_EXERCISE AIM_. Extract every line below, verbatim.

_SUPPLIED INFORMATION_.
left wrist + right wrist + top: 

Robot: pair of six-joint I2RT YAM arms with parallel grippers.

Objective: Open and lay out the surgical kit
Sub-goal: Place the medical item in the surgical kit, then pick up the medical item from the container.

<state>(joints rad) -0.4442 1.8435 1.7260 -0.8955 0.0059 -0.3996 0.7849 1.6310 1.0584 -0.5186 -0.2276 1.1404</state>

_WRITTEN REPLY_.
left wrist + right wrist + top: 

Robot: pair of six-joint I2RT YAM arms with parallel grippers.

Objective: Open and lay out the surgical kit
Sub-goal: Place the medical item in the surgical kit, then pick up the medical item from the container.

<state>(joints rad) -0.4442 1.8435 1.7260 -0.8955 0.0059 -0.3996 0.7849 1.6310 1.0584 -0.5186 -0.2276 1.1404</state>

The required output is now complete.